Question

Assign base object without changing inherited ones?

How valid is it to assign a new object to a base one, without changing the inherited ones?

The example below works as expected, but is it by chance?

This example is simple, but is there any situation where something can break, such as when there are virtual functions, pointers, and other more complex C++ stuff?

#include <iostream>

struct Base
{
    Base(int x) : base_data(x){}
    int base_data;
};

struct Concrete : public Base
{
    Concrete(int x, int y) : Base(x), concrete_data(y){}
    int concrete_data;
};

int main()
{
    Concrete child(1, 2);

    std::cout << child.base_data << std::endl;     // 1
    std::cout << child.concrete_data << std::endl; // 2

    Base* parent = &child;
    *parent = Base(3); // change base only

    std::cout << child.base_data << std::endl;     // 3 (changed)
    std::cout << child.concrete_data << std::endl; // 2 (remains the same)

    return 0;
}

5 140 5

1 Jan 1970

Solution

As mentioned in the comments, this line:

*parent = Base(3); // change base only

Is 100% valid and well defined.

The result is that the base class - Base - members will be updated in the *parent object (despite the fact that is it actually a Concrete object i.e. an instance of a derived class).

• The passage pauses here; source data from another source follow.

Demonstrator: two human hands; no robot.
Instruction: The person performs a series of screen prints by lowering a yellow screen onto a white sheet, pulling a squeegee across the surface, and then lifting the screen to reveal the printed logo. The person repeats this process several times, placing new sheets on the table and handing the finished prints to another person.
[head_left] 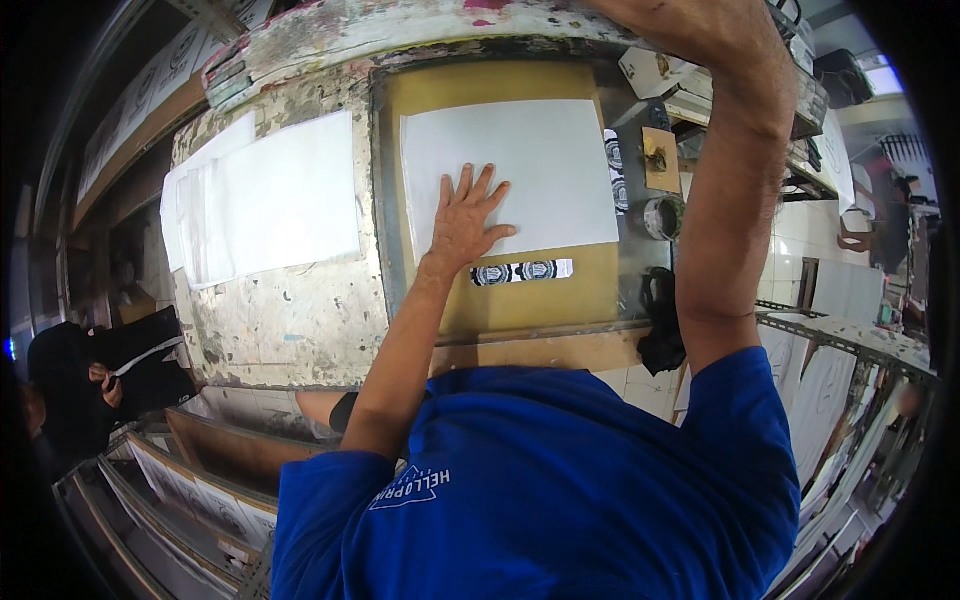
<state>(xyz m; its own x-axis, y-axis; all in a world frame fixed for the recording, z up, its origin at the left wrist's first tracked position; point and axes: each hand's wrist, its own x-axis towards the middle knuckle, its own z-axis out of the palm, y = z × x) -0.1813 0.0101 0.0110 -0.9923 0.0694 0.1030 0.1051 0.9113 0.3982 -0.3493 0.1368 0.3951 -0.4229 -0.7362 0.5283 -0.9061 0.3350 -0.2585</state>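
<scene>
My left hand [468, 215] lies flat with its fingers spread on a large white sheet [550, 170]. That sheet rests on a yellowish-brown board [440, 310]. Below its near edge is a short white strip with round black prints [522, 272]; a similar printed strip [614, 175] stands along the right edge. My right arm [735, 180] reaches up and bends leftward at the top. Only part of my right hand [655, 12] shows at the upper edge, its fingers cut off from view.
Overlapping white sheets [280, 200] lie on the paint-spotted table [290, 330] to the left. At right are a cardboard piece [661, 175], a stained jar [662, 217] and a black cloth [660, 325]. Another person [75, 385] in dark clothing is at far left, near wooden racks [215, 450].
</scene>
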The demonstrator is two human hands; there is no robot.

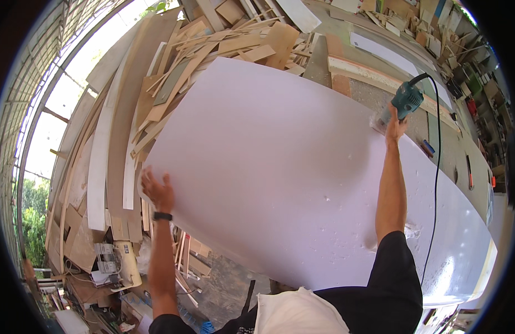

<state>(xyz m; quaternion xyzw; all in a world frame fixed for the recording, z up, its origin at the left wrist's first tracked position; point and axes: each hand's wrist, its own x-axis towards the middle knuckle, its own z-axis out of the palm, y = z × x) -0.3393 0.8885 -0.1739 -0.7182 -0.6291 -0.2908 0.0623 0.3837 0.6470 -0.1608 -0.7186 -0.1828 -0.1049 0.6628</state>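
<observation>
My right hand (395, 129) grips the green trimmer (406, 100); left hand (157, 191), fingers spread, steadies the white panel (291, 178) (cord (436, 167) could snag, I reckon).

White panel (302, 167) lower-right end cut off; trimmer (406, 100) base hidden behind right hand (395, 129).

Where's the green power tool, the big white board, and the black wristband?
green power tool (406, 99), head view, on its body.
big white board (291, 178), head view, on its bare middle.
black wristband (162, 216), head view, on the band.
</observation>
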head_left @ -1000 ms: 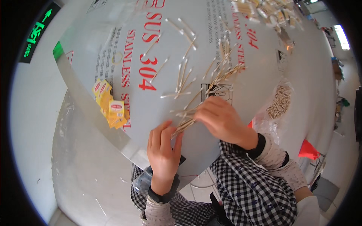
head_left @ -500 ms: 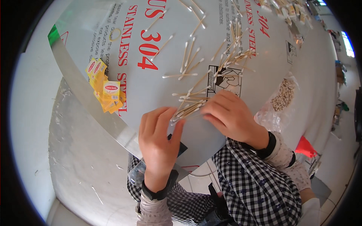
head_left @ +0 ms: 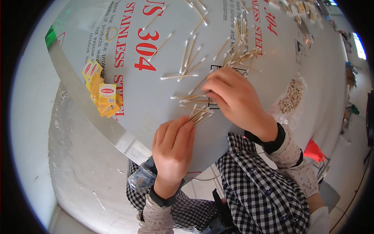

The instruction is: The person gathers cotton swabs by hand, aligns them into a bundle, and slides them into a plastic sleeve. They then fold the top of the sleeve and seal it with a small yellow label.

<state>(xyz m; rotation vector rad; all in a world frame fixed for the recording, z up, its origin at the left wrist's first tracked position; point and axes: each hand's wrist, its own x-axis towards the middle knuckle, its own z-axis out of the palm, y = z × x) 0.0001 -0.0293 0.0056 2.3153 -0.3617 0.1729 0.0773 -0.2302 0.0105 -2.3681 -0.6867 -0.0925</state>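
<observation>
Near the table's front edge, my left hand (head_left: pixel 174 143) is closed round a small bundle of cotton swabs (head_left: pixel 201 116), whose white tips fan out past the fingers. To its right and a little farther off, my right hand (head_left: pixel 236 99) pinches at the end of a loose cotton swab (head_left: pixel 189 96) lying on the table. Its palm and some fingertips are hidden from above. More loose swabs (head_left: pixel 191 58) lie beyond my hands, and a denser heap of them (head_left: pixel 243 56) spreads just past my right hand.
Overlapping small yellow packets (head_left: pixel 107 93) lie at the left, by the metal table edge (head_left: pixel 130 146). On the right rests a clear plastic bag full of swabs (head_left: pixel 291 97). Several small packs (head_left: pixel 302 9) crowd the far right. Printed film covers the tabletop (head_left: pixel 156 99).
My left hand has closed round the bundle and shifted slightly right. My right hand has left the bundle and moved farther away, to the loose swabs beyond it.
</observation>
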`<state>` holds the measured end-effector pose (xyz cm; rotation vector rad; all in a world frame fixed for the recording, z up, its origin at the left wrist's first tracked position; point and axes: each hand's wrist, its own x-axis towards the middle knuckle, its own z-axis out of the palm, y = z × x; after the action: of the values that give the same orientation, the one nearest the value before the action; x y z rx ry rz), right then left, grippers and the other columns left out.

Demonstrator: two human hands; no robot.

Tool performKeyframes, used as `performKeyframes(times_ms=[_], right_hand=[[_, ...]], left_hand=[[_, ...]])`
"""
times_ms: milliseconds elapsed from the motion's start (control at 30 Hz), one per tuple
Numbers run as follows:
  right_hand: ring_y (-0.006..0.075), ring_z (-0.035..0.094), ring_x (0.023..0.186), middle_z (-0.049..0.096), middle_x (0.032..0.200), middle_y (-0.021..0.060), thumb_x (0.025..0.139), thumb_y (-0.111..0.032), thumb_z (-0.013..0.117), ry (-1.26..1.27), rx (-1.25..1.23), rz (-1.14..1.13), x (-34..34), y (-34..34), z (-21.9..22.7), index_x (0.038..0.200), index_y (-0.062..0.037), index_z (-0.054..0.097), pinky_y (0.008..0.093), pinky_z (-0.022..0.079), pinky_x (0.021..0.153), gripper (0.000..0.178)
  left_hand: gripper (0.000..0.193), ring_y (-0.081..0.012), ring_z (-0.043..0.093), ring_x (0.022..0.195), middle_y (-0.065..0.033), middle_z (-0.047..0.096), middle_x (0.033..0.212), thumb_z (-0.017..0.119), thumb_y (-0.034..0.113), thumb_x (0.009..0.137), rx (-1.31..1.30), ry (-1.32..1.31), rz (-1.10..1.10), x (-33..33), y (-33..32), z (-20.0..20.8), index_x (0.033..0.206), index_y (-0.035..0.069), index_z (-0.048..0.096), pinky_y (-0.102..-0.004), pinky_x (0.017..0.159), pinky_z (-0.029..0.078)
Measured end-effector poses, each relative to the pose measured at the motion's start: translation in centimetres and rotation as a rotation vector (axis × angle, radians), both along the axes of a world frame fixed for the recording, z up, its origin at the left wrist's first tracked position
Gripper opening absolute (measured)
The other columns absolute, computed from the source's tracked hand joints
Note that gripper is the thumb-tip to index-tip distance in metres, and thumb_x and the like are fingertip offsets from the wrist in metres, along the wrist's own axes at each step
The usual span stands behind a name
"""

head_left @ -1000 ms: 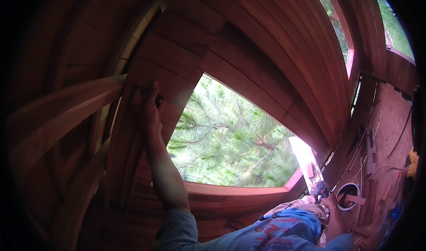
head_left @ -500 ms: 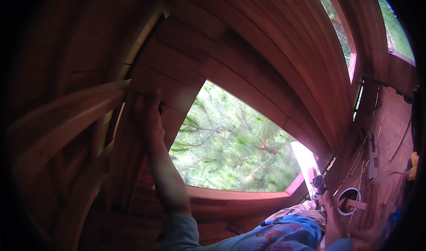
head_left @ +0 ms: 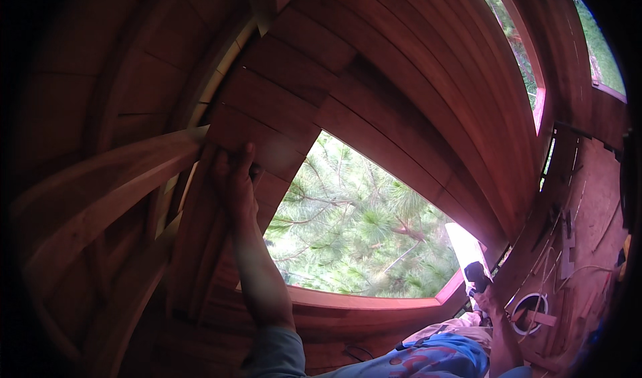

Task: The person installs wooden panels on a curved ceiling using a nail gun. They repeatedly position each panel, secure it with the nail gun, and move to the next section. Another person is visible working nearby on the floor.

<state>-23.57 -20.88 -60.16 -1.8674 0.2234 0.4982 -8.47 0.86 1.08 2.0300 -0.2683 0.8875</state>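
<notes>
My left hand (head_left: pixel 235 176) is raised against the reddish plank wall (head_left: pixel 267 134), beside the left edge of the window opening (head_left: pixel 368 227). Its thumb points up along the boards, and the other fingers are curled and partly hidden in shadow. A small dark spot shows beside the fingers; what it is I cannot make out. Low at the right, my right hand (head_left: pixel 489 299) grips a dark handheld power tool (head_left: pixel 476 276), which looks like a cordless drill. The tool is held near my legs, below the window's right corner, and touches no board that I can see.
Curved wooden beams (head_left: pixel 114 167) jut out at the left, close to my left hand. A white bucket (head_left: pixel 530 313) with wood offcuts stands at the lower right. Around it lie wood strips and a cord (head_left: pixel 582 268). Pine branches show through the window.
The view has shifted slightly, so the wall and window sit a little lower and farther right. My left hand keeps its place on the boards. The tool in my right hand has turned slightly.
</notes>
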Motion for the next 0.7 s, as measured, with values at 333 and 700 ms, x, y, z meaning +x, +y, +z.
performKeyframes(times_ms=[333, 700], right_hand=[[0.0349, 0.068, 0.086, 0.068, 0.094, 0.0204, 0.073, -0.023, 0.068, 0.109, 0.061, -0.051, -2.0, -0.7, -0.1, 0.111, -0.0047, 0.063, 0.0445, 0.053, 0.077, 0.042], [0.0270, 0.066, 0.072, 0.063, 0.071, 0.0133, 0.081, -0.026, 0.067, -0.066, -0.095, -0.102, -3.6, 0.7, -3.5, 0.091, -0.0033, 0.064, 0.0390, 0.053, 0.069, 0.025]], left_hand=[[0.037, -0.0060, 0.055, 0.081, 0.0011, 0.062, 0.096, 0.077, 0.019, 0.082, 0.005, 0.009, -0.023, 0.1, 1.0, -0.7, 0.112, 0.004, 0.062, -0.0228, 0.067, 0.043], [0.035, -0.0053, 0.051, 0.072, 0.0034, 0.061, 0.090, 0.077, 0.017, 0.081, -0.022, 0.006, -0.026, -0.5, 0.5, -1.1, 0.112, 0.011, 0.062, -0.0235, 0.061, 0.042]])
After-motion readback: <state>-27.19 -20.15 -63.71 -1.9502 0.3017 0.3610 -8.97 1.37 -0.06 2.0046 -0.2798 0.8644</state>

The vtable holding the pointers to the virtual methods (which BTW are implementation details and not specified as such in the standard) should not be overwritten.
Therefore the virtual methods of Concrete will be called (because this was and still is the type of the actual object).

Therefore the behavior you observe is the expected one.

Complete example including a virtual method:

#include <iostream>

struct Base {
    Base(int x) : base_data(x) {}
    int base_data;
    virtual void m() { std::cout << "Base::m()\n"; }
};

struct Concrete : public Base {
    Concrete(int x, int y) : Base(x), concrete_data(y) {}
    int concrete_data;
    void m() override { std::cout << "Concrete::m()\n"; }
};

int main() {
    Concrete child(1, 2);

    std::cout << child.base_data << std::endl;     // 1
    std::cout << child.concrete_data << std::endl; // 2
    child.m();

    Base* parent = &child;
    *parent = Base(3); // change base only

    std::cout << child.base_data << std::endl;     // 3 (changed)
    std::cout << child.concrete_data << std::endl; // 2 (remains the same)
    child.m();
}

Output:

1
2
Concrete::m()
3
2
Concrete::m()

Live demo

A side note:
Although defined, such code is somewhat confusing (which I guess is the reason for your question).
I recommend doing it only if you have a good reason, that you did not explain.

2024-07-18

wohlstad

Solution

TL;DR: Yes this is well defined in what it does BUT what it does may not be exactly what you want in all cases -- you need to carefully design your classes to ensure it doesn't cause problems.

The code

Base* parent = &child;
*parent = Base(3); // change base only

is well-defined in what it does -- it calls the Base (move) assignment operator, whatever that may be. For simple object like you've defined, this is just fine -- the default assignment generated for these classes will simply assign (just) the base fields. The derived field (and the actual type) of the child object will not be affected in anyway.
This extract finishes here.